• THE RECORDS:
>>>>
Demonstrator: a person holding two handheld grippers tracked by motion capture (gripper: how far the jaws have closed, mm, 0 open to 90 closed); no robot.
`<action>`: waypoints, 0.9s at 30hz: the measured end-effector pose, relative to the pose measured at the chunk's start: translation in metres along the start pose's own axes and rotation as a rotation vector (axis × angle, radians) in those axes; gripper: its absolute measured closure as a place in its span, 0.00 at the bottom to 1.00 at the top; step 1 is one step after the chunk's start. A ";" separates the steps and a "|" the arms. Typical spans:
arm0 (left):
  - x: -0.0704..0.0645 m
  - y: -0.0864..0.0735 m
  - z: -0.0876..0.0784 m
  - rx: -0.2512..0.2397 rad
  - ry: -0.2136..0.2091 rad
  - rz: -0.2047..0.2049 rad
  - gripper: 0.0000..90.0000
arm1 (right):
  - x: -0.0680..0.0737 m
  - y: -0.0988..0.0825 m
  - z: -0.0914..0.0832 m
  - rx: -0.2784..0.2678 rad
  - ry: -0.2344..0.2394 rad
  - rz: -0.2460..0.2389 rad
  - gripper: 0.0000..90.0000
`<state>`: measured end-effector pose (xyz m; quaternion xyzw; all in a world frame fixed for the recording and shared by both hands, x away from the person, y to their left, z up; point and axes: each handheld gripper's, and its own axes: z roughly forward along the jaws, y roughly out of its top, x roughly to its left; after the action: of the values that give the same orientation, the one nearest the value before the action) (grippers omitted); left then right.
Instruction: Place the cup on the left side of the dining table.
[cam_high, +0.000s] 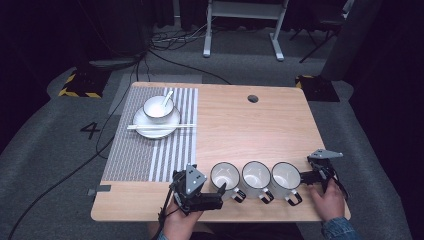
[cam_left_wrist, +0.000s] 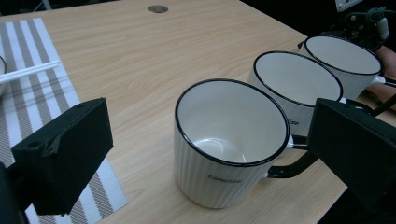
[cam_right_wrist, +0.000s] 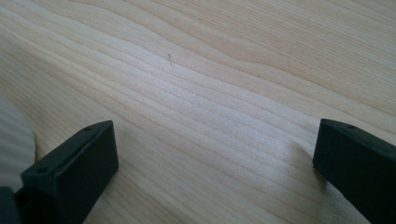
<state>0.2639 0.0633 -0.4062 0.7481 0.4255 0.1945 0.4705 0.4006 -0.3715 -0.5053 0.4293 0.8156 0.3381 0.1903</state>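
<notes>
I see three mugs (cam_high: 256, 178) along the table's (cam_high: 250, 135) near edge. My left gripper (cam_left_wrist: 210, 154) stands wide around the leftmost mug (cam_left_wrist: 229, 140); my right gripper (cam_right_wrist: 215, 168) gapes wide over bare wood.

the tabletop (cam_high: 250, 130) is pale wood with flowing grain. near its left edge lies a placemat (cam_high: 150, 150) striped grey and white, carrying a white plate (cam_high: 156, 129), bowl (cam_high: 158, 107) and chopsticks (cam_high: 160, 126). along the front edge stand three white ribbed mugs (cam_high: 256, 176), black-rimmed, black-handled.
</notes>
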 end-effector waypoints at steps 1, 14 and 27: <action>-0.002 -0.001 0.004 0.008 -0.009 0.002 0.01 | 0.000 0.000 0.000 0.000 0.000 0.000 0.00; -0.015 -0.018 0.032 0.121 -0.014 0.041 0.00 | 0.000 0.000 0.000 0.000 0.000 0.000 0.00; -0.010 -0.031 0.059 0.272 -0.009 0.076 0.00 | 0.000 0.000 0.000 0.000 0.000 0.000 0.00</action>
<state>0.2850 0.0287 -0.4605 0.8215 0.4173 0.1494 0.3587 0.4006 -0.3715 -0.5053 0.4294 0.8155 0.3380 0.1903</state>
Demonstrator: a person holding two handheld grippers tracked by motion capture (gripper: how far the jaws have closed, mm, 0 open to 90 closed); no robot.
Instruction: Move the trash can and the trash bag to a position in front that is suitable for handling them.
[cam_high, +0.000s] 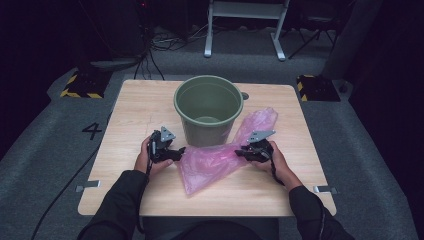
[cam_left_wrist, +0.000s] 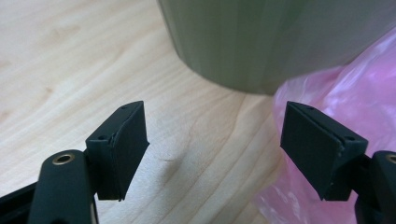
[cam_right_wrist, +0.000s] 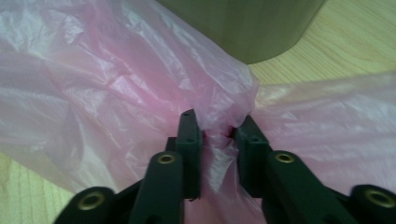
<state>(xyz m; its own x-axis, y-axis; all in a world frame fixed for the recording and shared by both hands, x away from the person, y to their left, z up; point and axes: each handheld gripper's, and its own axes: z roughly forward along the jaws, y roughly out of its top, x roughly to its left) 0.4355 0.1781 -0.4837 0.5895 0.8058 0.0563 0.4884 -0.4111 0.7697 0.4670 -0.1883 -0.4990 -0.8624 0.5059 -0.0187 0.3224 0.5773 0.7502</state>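
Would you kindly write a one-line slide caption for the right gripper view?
Right gripper pinching a fold of the pink plastic bag beside the green bucket on the wooden table.

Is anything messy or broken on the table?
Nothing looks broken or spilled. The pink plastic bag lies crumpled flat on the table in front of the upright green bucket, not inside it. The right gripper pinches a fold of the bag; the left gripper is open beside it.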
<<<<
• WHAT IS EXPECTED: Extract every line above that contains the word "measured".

• SOLVED EXERCISE:
`<action>`: waypoints, 0.9s at 30hz: the measured end-effector pose, relative to the pose measured at the chunk's start: translation in metres along the start pose's own axes and rotation as a rotation vector (axis × angle, radians) in those axes; gripper: its absolute measured closure as a place in its span, 0.00 at the bottom to 1.00 at the top; step 1 is one step after the chunk's start. A ";" separates the steps and a "|" the arms. Typical spans:
`<state>`: measured end-effector pose (xyz m; quaternion xyzw; all in a world frame fixed for the recording and shared by both hands, x away from the person, y to their left, z up; point and axes: each handheld gripper's, and its own axes: z roughly forward along the jaws, y roughly out of its top, x roughly to its left; after the action: of the values that give the same orientation, the one nearest the value before the action) (grippers omitted); left then right.

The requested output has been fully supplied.